O episódio discute como as vendas por pânico são prejudiciais: um terço dos investidores que vendem em crises nunca mais retorna às ações. Um estudo da Universidade de Chicago mostra que vendas aleatórias superam as decisões dos gestores em 150-200 pontos-base, porque as compras são racionais e as vendas, emocionais. A recomendação é tomar menos decisões e evitar o trading frequente.

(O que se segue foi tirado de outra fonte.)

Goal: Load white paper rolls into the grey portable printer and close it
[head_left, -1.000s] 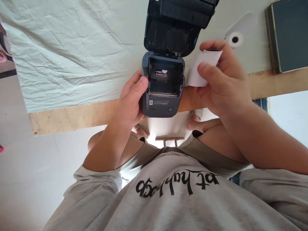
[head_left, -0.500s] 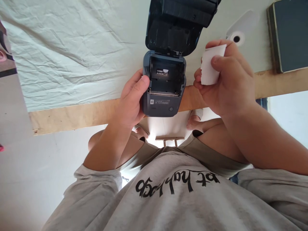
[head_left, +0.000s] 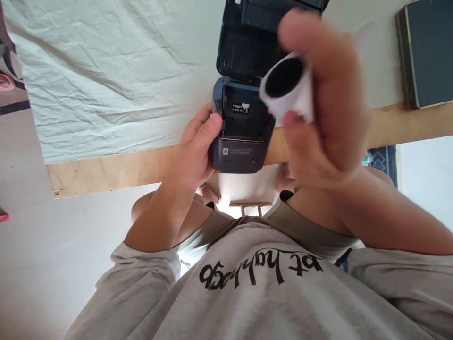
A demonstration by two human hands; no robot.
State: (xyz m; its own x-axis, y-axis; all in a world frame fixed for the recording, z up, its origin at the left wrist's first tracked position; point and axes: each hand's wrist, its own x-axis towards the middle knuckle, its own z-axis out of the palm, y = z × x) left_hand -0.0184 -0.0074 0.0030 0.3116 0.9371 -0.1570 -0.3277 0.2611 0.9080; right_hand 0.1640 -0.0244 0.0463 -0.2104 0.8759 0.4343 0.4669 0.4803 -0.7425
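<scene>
My left hand [head_left: 198, 141] grips the left side of a dark label printer [head_left: 239, 158], its thumb on the rim. The printer's lid [head_left: 244, 52] is swung up and back, baring the hollow bay with a small white-printed sticker inside. Raised over the printer's right side, my right hand [head_left: 329, 99] is closed round a white paper roll [head_left: 299, 101]. One end of the roll faces up at me, showing a dark round core. The roll and blurred fingers cover part of the lid and the bay's upper right corner.
A pale wrinkled cloth [head_left: 106, 85] covers the left of the table, whose wooden edge [head_left: 116, 172] runs across in front of me. A dark flat box-like object [head_left: 428, 52] lies at the far right. Behind my right hand a white strip [head_left: 370, 33] partly shows.
My right hand has risen and moved left over the printer, turning the white paper so its core now shows. The roll lying behind is now hidden. My left hand and the printer stay nearly still.
</scene>
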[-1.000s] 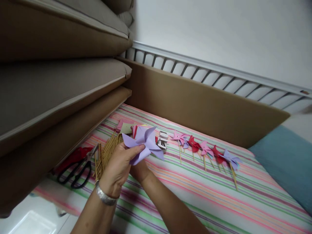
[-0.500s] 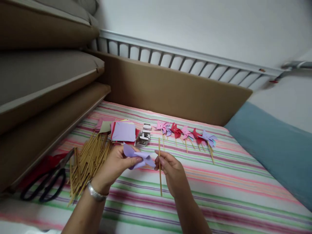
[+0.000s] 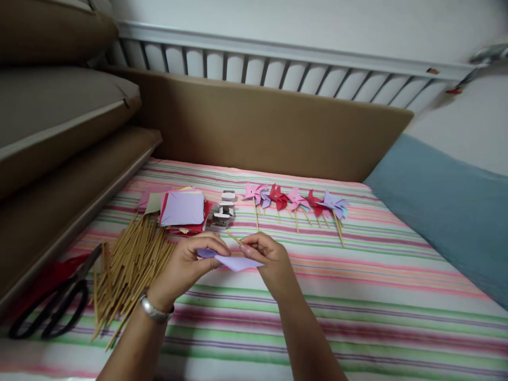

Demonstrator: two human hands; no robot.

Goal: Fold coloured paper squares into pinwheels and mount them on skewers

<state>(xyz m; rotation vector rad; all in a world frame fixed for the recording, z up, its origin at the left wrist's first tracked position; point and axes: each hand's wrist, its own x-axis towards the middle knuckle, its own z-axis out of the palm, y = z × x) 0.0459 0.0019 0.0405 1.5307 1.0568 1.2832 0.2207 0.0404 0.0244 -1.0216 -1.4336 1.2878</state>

O convidado critica abertamente figuras como Robert Kiyosaki (Rich Dad Poor Dad) e o blog Zero Hedge por previsões catastróficas que não se concretizaram. Ele cita o tweet de Kiyosaki em 2018 mandando vender imóveis nos EUA, justamente antes da maior alta do setor. A lição é que 90% do conteúdo financeiro é lixo e que ninguém sabe prever o futuro – por isso, humildade e indexação são o caminho.
O convidado explica sua metáfora: o tronco da árvore é o índice amplo (beta), e os enfeites são apostas pessoais (alpha). Ele alerta que mesmo com uma pequena parcela 'cowboy', a chance de superar o mercado é baixa. A ideia é manter a maior parte em índices e usar uma fatia pequena para 'se divertir', reconhecendo que isso provavelmente reduzirá o retorno total.
O convidado explica que o direct indexing permite colher prejuízos fiscais (tax-loss harvesting) ao vender ações individuais com queda e substituí-las por similares, sem alterar o perfil do portfólio. Um estudo da O'Shaughnessy mostrou que isso pode gerar 400 pontos-base de benefício em anos de crise. É útil para quem tem grandes ganhos concentrados, como fundadores de startups.
O convidado destaca três figuras: Richard Barton (Expedia, Zillow), que 'liberta dados' para o consumidor; David Rubenstein (Carlyle Group), que usou sua influência para restaurar monumentos nacionais e comprar o Baltimore Orioles; e Jim Simons (Renaissance Technologies), que parecia um 'professor desleixado' mas criou o fundo mais bem-sucedido da história. A mensagem é que o sucesso muitas vezes vem de pessoas fora do radar.